How Can a CFO Help a Small Business?

Businesses often have cash flow problems, which CFO’s find difficult to resolve. A cash flow problem in any industry can cause companies to miss payments on their accounts and this can result in a company’s credit rating or its ability to receive credit from outside sources going down. A CFO can resolve most of these problems by ensuring the company takes all necessary steps to prevent or remedy them. Often times they will need to come up with additional funding, but they can do this quite easily.

 

By having a CFO on staff it is much easier to manage cash flow problems as they do not have to take time away from running the business themselves. This will allow them to work on other aspects of the business in a stress-free environment. By keeping the focus on the important matters of running the business they will be able to resolve CFO issues with very little downtime required.

 

The CFO can provide a lot of assistance to small business owners when they have cash flow problems.

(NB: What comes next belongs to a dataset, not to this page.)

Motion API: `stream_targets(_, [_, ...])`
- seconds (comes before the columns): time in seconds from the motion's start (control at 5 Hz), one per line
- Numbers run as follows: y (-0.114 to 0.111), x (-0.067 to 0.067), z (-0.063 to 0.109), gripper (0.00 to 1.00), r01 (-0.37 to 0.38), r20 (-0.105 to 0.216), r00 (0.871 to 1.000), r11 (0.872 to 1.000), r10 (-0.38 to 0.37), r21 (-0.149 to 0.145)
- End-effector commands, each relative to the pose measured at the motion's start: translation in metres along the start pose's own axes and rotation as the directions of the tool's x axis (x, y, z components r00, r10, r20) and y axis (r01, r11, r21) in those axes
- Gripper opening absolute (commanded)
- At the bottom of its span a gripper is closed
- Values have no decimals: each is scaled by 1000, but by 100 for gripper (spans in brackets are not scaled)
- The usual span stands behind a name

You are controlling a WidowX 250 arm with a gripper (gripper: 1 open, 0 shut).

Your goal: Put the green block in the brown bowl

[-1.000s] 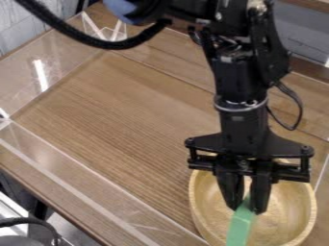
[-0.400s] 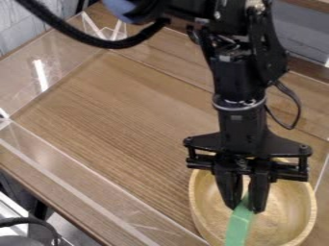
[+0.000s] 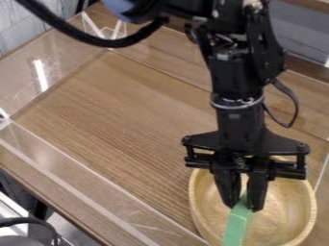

When a business has cash flow problems they tend to miss interest payments on their loans and this results in a large balance against the business. Because of the large amount of outstanding debt a CFO has, they are often able to reduce the debt and bring the business back up to date with manageable monthly payments. CFO’s can also help businesses obtain new business loans when they have a poor credit rating because they can show potential investors that the business has a good chance of being successful.

 

CFO’s not only monitoring accounts receivable and accounts payable, but they can also provide an invaluable service to small business owners that have gone out of business. By using their expertise they can contact customers and collect payment from them on the remaining balance of their accounts. CFO’s may also work with account holders in order to recover money that has been missed from checks or from monthly payments. In some cases, a CFO can help businesses secure loans for the purchase of new equipment or property, which can prevent small businesses from going out of business.

 

One of the most common issues that result from cash flow problems is where accounts are being charged off. CFO’s are often able to help businesses recover charges on accounts that have been charged off by contacting the bank. By negotiating with the bank a CFO can reduce the amount of the charge off and may even get it reduced to a zero balance. In some cases, a CFO can even recover money that has been illegally taken from a client by settling a case with the lender.

 

A CFO can help improve cash flow problems in a small business by providing a solid analysis of the cash flow situation. A CFO can also negotiate with bankers on behalf of the small business. Negotiating with a lender can be extremely helpful because a CFO can negotiate a lower rate on loans and credit cards, which can save the small business a lot of money each month. Because many small businesses are cash flow negative they can be very difficult to manage on a daily basis and a CFO can be able to bring relief to these businesses by offering excellent advice on how to improve their cash flow problems.